Ding-Dong (the doorbell rings a lot throughout) is laugh out loud hilarious from beginning to end with a regular sprinkling of excellent lines.  There's a clever introductory sequence with the four characters interweaving monologues to establish character, and cartoonish elements to some of the action - the 'search the house' sequence is like something from Tom and Jerry.  But mostly this is the dialogue of difference, of clashes between worldviews and generations, and of getting along with one another.

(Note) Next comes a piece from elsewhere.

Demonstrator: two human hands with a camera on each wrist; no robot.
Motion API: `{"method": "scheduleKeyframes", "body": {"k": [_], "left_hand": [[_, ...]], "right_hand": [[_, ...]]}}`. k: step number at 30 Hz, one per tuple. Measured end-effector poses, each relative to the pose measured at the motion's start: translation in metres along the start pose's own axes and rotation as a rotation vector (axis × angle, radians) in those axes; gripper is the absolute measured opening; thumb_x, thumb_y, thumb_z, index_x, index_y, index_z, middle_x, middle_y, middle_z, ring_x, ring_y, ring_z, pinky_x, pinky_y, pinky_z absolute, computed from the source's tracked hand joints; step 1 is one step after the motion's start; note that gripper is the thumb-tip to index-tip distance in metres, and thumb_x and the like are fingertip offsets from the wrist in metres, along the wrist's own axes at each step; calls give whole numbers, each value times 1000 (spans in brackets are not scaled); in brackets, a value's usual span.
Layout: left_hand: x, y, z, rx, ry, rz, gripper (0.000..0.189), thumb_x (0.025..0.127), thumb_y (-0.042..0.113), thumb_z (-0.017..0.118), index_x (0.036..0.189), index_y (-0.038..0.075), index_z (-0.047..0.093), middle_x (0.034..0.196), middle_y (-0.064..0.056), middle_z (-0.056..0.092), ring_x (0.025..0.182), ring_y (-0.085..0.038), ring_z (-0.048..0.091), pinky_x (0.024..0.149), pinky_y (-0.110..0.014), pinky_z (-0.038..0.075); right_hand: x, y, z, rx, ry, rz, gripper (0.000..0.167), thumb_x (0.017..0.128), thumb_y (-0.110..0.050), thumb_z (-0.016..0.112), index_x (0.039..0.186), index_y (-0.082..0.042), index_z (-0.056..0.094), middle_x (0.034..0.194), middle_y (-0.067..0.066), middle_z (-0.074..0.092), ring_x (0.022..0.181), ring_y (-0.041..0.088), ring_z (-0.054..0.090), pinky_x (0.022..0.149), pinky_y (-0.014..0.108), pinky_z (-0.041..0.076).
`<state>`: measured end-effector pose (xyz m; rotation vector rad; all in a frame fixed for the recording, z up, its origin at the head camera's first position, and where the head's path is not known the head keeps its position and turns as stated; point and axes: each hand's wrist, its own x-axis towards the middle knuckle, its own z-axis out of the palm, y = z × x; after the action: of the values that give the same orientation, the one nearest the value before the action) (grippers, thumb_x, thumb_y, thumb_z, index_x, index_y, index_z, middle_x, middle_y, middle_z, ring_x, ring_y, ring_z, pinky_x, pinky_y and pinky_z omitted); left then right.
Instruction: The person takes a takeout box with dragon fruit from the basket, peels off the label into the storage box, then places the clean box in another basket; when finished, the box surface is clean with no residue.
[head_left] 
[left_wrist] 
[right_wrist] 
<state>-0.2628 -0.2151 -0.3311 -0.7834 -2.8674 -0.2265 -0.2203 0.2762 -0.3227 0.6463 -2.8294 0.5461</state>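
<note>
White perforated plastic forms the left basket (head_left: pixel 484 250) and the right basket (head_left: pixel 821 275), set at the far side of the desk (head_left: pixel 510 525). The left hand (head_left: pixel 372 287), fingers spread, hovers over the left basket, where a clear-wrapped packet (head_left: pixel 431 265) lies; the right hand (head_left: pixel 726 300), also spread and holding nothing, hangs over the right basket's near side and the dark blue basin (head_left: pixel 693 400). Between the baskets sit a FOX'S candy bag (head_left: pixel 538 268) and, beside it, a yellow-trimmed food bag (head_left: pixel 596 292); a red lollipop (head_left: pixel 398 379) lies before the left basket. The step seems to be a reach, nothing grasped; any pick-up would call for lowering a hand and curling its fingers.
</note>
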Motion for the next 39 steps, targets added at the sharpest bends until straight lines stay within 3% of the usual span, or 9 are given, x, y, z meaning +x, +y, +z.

Hilary Lyons, who also wrote the piece, is a real world, down to earth Susie who provides the (sometimes) sensible centre.  Gail Watson clearly has a great time playing the uberbitch from next door, with one particularly memorable rant about her neighbour's perceived failings.  Buchan Lennon's teenager, and Clare Waugh's hippy, provide strongt support.  Waugh also delivers a cameo role that provides one of the funniest moments of the play.

Fifty minutes flew by watching one of the funniest contributions to the P, P & P series that I've seen.  With a reminder that getting on with the people around us may just be the most important thing we ever manage to do.

Highly recommended.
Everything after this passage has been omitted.